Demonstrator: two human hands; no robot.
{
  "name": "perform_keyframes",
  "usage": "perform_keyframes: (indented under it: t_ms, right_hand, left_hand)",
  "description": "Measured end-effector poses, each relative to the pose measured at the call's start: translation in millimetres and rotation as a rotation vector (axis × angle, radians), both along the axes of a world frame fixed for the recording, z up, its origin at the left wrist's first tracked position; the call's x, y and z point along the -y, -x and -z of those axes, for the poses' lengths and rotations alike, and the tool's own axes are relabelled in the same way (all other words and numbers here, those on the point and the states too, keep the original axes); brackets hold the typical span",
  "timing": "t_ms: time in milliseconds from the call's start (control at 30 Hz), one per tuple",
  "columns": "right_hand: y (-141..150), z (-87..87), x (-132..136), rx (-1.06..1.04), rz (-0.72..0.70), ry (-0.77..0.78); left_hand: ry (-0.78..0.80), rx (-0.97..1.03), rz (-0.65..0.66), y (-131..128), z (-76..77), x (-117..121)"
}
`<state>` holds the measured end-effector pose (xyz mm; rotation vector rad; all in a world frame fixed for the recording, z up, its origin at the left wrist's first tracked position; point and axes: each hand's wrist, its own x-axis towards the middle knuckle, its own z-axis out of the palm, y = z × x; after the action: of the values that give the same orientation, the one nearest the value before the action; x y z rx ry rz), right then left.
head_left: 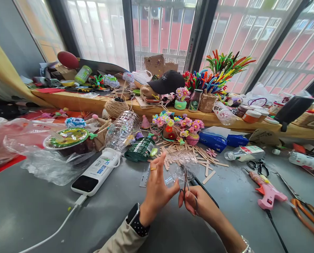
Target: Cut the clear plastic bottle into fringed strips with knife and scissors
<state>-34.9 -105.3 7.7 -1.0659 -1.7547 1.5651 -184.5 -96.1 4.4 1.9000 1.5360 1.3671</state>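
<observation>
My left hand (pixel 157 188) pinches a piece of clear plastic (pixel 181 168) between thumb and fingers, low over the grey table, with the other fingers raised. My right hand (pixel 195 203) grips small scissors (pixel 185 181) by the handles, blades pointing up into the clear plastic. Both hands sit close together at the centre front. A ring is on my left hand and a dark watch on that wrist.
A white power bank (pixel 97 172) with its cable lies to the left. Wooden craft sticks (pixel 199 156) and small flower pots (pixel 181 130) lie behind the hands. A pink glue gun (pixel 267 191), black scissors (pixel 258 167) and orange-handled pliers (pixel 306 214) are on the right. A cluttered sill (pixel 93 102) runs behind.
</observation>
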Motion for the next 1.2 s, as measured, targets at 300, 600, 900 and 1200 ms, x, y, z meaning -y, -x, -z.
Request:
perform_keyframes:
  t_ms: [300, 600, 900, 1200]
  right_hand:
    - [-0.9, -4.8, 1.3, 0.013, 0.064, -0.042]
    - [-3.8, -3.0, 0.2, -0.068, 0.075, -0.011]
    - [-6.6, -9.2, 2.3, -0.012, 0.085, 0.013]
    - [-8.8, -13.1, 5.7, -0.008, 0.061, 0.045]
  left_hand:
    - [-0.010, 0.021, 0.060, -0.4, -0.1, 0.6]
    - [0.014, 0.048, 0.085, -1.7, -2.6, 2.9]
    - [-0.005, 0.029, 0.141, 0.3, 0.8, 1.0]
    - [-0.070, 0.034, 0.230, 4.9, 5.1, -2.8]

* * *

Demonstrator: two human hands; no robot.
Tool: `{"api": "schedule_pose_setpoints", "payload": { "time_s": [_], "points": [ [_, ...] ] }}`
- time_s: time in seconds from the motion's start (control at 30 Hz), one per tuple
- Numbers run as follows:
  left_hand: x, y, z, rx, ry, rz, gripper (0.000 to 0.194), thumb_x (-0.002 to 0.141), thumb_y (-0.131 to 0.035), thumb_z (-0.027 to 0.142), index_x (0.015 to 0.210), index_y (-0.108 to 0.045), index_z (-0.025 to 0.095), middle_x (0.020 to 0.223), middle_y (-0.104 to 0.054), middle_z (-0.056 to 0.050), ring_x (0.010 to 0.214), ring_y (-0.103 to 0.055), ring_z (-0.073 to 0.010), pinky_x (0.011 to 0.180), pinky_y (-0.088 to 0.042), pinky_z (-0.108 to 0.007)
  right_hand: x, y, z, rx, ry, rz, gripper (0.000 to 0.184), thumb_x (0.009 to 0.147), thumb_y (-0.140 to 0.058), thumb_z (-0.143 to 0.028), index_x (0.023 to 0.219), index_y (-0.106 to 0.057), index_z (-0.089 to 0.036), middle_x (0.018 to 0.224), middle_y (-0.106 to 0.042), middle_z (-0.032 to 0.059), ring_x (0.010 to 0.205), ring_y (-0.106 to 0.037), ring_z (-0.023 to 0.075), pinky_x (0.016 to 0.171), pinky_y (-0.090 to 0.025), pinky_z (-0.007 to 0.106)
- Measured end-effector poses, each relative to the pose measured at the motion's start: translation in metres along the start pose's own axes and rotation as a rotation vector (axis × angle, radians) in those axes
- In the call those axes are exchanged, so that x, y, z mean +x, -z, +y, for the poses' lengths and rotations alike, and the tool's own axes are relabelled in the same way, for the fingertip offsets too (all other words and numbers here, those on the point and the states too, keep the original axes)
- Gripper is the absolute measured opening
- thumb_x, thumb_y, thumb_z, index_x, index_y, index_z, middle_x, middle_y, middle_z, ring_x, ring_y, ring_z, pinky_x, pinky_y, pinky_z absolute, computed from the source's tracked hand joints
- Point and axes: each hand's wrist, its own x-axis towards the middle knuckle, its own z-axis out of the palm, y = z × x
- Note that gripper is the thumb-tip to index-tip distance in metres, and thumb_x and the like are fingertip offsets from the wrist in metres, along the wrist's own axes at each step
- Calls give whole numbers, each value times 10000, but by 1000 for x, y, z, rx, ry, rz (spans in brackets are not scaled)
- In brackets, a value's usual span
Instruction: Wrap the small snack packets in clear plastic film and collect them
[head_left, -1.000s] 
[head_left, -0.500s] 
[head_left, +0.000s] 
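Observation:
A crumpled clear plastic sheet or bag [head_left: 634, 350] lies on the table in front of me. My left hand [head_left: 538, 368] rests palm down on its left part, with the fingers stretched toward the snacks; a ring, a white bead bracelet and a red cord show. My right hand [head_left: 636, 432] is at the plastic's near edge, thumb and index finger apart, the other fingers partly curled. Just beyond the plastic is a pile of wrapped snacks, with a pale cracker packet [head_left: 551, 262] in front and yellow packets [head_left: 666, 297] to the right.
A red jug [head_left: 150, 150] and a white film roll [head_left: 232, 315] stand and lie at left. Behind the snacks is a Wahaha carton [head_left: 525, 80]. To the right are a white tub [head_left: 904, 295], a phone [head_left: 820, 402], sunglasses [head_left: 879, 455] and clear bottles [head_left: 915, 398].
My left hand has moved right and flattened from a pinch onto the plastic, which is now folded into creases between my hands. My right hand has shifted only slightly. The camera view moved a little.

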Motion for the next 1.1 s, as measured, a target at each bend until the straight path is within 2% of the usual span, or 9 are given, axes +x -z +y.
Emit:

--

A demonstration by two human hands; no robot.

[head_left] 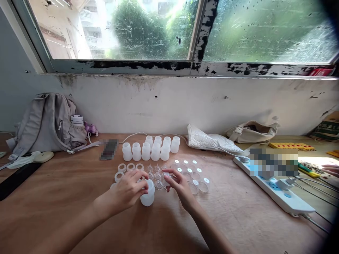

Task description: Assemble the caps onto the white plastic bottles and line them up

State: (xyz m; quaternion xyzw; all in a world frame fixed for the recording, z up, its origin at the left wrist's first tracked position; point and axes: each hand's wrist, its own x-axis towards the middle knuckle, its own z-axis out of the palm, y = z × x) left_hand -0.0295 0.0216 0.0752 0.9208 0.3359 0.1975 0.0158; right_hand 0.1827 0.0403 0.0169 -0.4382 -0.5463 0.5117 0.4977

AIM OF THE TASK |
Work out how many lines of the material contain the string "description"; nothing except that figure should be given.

FINAL ANSWER |
2